I. The Exhortation: (vs.14a)
Paul starts off by instructing these believers not to be “unequally yoked together with unbelievers”. This imagery comes from the Old Testament where in the Law, the Israelites were instructed not to yoke together animals of different species. This prohibition was part of a group of laws that restricted the children of Israel from mixing together things that were different from one another. The idea God wanted to reinforce for them was that they were different than the Gentile nations that surrounded them, and thus, they were not try to enter into partnerships with the Gentiles because their beliefs, values, and practices were so different from what God was requiring from His people. Paul uses this word picture here to convey that the believers at Corinth were to abstain from joining with the surrounding culture, and actively resist assimilating the false beliefs and values of that culture.
But just how far are we to take this instruction? Some have suggested that believers are to disassociate themselves from any organization or practice that includes unbelievers. Others have suggested that we are only to disassociate from professing Christians who have embraced a lifestyle of sin.

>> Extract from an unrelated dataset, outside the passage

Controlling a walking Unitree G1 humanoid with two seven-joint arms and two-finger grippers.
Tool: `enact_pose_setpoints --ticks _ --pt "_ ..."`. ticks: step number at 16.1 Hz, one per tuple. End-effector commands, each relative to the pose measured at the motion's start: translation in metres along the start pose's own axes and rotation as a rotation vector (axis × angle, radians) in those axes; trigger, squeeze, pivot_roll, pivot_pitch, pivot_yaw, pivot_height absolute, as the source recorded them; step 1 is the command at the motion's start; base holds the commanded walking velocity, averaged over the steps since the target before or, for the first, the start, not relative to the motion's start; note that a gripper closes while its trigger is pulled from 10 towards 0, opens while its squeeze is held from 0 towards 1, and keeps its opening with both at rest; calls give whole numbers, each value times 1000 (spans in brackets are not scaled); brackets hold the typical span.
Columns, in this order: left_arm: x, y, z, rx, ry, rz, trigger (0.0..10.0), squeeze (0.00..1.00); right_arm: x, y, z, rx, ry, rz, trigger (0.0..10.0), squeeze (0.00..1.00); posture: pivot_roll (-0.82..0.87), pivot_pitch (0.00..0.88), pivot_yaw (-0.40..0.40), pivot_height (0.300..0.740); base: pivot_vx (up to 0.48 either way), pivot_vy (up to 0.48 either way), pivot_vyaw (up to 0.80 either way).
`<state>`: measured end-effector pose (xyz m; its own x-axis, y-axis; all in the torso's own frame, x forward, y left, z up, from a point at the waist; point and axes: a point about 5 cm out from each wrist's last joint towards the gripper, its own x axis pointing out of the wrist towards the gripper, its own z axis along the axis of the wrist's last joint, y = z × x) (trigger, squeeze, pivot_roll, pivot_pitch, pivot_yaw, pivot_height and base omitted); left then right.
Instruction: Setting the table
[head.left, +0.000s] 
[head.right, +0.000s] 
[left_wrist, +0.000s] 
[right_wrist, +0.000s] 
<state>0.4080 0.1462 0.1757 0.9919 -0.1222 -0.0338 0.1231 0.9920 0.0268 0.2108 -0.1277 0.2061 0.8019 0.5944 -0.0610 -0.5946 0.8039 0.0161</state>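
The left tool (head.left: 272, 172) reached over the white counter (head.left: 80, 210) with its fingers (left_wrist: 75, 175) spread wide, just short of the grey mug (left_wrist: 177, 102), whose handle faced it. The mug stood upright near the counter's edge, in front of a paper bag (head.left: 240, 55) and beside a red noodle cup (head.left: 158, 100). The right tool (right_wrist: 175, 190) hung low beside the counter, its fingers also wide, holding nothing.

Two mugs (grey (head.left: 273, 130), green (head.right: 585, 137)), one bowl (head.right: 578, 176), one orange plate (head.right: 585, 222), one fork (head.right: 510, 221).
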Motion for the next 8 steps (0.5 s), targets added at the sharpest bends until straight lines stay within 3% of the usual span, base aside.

In other portions of the NT we are given input that helps us at least define the boundaries regarding how broadly we can interpret this principle:
I Corinthians 5:9-10
In Paul’s first letter to the Corinthians, Paul makes it clear that he was not teaching believers to physically remove themselves from having interactions with and living among unbelievers (even immoral ones), because to do so would require one to leave the planet. Instead, the true Christian is only to separate himself/herself from professing Christians who live immoral lifestyles.
Christ’s mission for believers in this age is to make disciples, and thus Christians must engage unbelievers in a substantial way if they are going to succeed in the responsibility to share the Gospel with those who do not believe. And therefore, whatever separation Paul is speaking about in II Corinthians 6:14ff must not restrict meaningful interaction with unbelievers (at least in general).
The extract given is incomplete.